The fix is sequential scheduling with rigorous trade handoff. Structural work completes before electrical work begins. Electrical work completes before mechanical finishing. Each trade exits the compartment clean, with documented completion, before the next trade enters. The schedule is longer. The execution is verifiable. The Inherited Baseline reflects what was actually installed, because installation conditions allowed verification.

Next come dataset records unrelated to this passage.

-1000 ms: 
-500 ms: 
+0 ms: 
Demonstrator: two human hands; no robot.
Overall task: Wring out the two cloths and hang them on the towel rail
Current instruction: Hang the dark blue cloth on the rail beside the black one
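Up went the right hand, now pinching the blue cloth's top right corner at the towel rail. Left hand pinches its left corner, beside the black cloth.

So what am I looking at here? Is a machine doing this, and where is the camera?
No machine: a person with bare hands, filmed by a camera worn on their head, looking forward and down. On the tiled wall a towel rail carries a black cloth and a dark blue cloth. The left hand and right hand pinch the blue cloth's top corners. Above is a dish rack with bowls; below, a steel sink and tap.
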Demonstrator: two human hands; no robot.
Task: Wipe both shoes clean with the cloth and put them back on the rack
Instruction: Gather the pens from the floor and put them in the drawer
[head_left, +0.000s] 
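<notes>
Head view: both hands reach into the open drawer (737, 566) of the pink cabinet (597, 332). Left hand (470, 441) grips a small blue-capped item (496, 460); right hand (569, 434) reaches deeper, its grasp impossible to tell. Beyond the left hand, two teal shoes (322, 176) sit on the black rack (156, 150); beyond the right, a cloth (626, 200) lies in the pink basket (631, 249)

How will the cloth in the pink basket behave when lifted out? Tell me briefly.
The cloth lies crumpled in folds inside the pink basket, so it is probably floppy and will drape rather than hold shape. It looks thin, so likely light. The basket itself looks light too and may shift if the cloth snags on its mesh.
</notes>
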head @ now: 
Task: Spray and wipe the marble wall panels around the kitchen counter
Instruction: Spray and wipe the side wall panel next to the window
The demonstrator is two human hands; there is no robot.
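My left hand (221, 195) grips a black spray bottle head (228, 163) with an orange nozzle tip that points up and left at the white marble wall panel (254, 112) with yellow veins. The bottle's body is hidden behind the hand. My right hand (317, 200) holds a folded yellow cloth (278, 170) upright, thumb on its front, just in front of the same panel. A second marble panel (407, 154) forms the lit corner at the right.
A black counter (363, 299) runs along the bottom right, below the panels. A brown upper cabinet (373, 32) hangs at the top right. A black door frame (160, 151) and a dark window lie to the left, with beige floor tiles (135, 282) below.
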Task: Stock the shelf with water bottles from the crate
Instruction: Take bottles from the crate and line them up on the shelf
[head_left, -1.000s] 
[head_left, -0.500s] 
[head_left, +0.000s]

This requires Navy program offices to program availability durations that reflect sequential execution rather than concurrent compression. It requires contracting officers to reject bids that implicitly assume concurrent scheduling at durations the scope cannot support. It requires fleet operational planners to accept availability windows that reflect the physical reality of the work rather than the operational preference for fleet availability.
Those are not trivial asks. They are the structural changes the CBO's data is telling the Navy to make. The alternative is 14 more years of the same pattern, and the next Bonhomme Richard, and the next Ford, and the next $1.84 billion in divested hulls.
NAVSEA program offices and Regional Maintenance Center leadership: stop approving availability schedules that require four trades to occupy a two-man space simultaneously. The ship does not expand to fit the plan. The plan has to fit the ship.
Sources & Citations
- Congressional Budget Office — "Maintenance Delays for Conventional Navy Ships," December 2025. www.cbo.gov/publication/61940
- The Maritime Executive — Analysis of CBO maintenance delays report, 2025.
- NAVSEA Standard Item 009-73: Electrical Cable Terminations.
- Department of Defense — MIL-STD-1310G: "Shipboard Bonding, Grounding, and Other Techniques for Electromagnetic Compatibility," December 1992.
- Department of Defense — MIL-STD-461G: Electromagnetic Emissions Control.